Task to carry out | Restate all of the following data exactly, keeping any images out of the copy.

Given data |

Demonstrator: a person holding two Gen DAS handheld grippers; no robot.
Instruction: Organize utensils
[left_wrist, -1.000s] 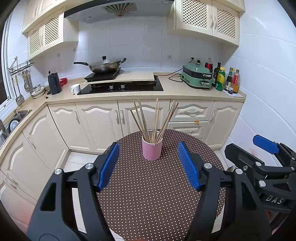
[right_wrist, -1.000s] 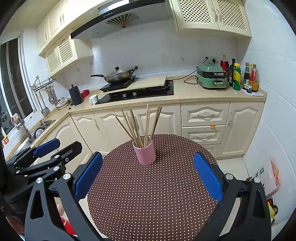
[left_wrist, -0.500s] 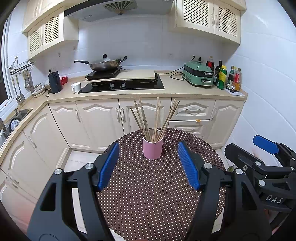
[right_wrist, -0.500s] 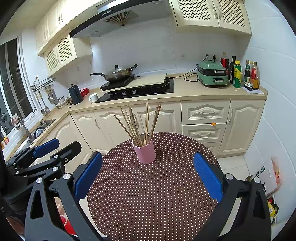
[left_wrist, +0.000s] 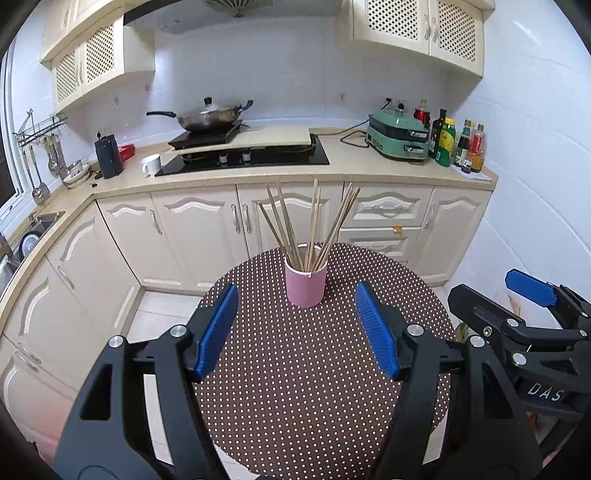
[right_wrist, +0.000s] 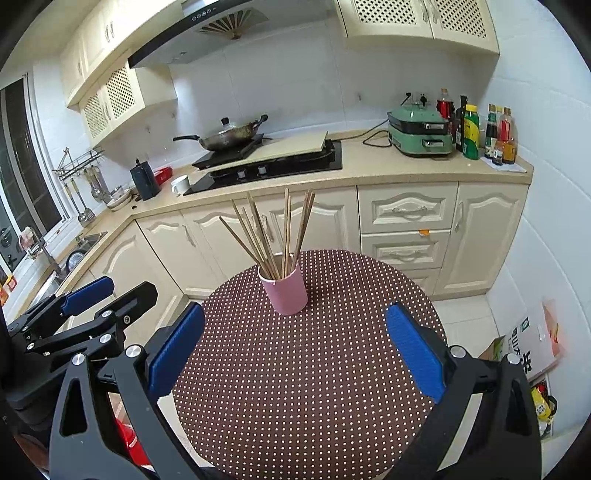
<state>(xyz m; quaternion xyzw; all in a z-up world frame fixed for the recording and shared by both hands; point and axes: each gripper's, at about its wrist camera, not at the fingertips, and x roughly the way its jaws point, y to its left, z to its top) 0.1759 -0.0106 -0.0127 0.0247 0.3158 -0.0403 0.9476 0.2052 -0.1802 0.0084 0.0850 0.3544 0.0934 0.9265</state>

Exercise answer |
Demonstrator: a person holding two Gen DAS handheld grippers; no robot.
Instruction: Organize utensils
[left_wrist, -1.000s] 
[right_wrist, -1.000s] 
[left_wrist, -0.500s] 
[right_wrist, -0.500s] 
[left_wrist, +0.000s] 
[right_wrist, +0.000s] 
<state>(xyz m; quaternion xyzw; all in a z-up world frame fixed for the recording and shared by both hands; point and axes: each gripper's, at about its wrist camera, not at the fingertips, and x roughly the way its jaws point, y to its left, z to its top) 0.1759 -0.0106 -0.0127 0.0247 0.3158 -0.0403 0.9476 0.2052 -0.1802 0.0084 0.0850 0.3544 0.0934 0.9265</state>

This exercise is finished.